Я не сразу отыскала среди них Даду. Но он видел, что я кого-то ищу, и когда я расспрашивала Шуркея, где Дада, старик махнул мне рукой. Он был в голубой сатиновой рубашке, гладко выбритый и помолодевший. По правую сторону от него сидел широкоплечий, такой же кудрявый, как Дада, парень в белой рубахе. И не надо было спрашивать: кто это? Ростом Сандали превзошел отца головы на две. В горделивой позе, которую он принял, слегка откинувшись назад, к стене, и скрестив на груди большие смуглые руки, было уже что-то не отцовское. Невидимому, парень чувствовал, что на него смотрит не только отец, сказавший вдруг весело:

— Вот сын мой Сандали. Не видали?

Сандали между тем прислушивался к звукам балалайки. Он любил балалайку и мечтал поступить в музыкальную школу. Играло трио. Положив на колени гитару, в центре сидела круглолицая Зоя, которая все-таки написала превосходную заметку, и теперь у стенной газеты, висевшей на стене, недаром толпились читатели.

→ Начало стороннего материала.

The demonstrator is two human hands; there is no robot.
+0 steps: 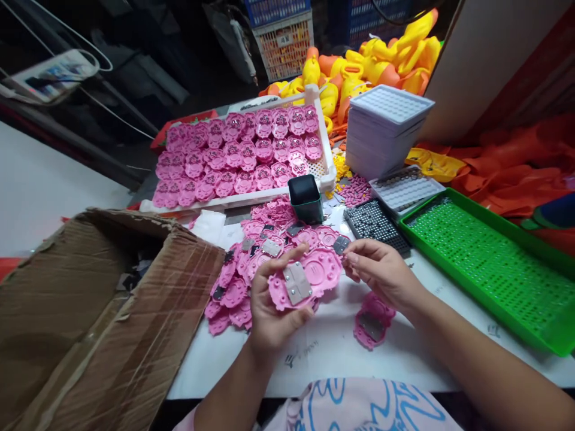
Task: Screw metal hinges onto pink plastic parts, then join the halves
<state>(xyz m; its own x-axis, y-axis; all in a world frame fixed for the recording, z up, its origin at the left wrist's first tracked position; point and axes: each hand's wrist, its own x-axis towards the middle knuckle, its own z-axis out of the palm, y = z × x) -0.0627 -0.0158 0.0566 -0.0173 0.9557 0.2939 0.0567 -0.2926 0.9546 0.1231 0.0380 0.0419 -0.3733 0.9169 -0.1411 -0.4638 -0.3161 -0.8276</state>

Заголовок «Против старого быта!» и карикатура под заметкой привлекали внимание. Русская старинная мелодия «Коробейников» заглушала людские голоса. Учитель Вадим Григорьевич, несмотря на свой уже далеко не молодой возраст, всегда с удовольствием приходил в клуб, когда молодежь затевала танцы. Лучше учителя здесь никто не играл на мандолине. Зато игру на балалайке освоили многие удэгейцы, и она за вечер успевала побывать то в руках Пимки, то Семена Кимонко, то Батули.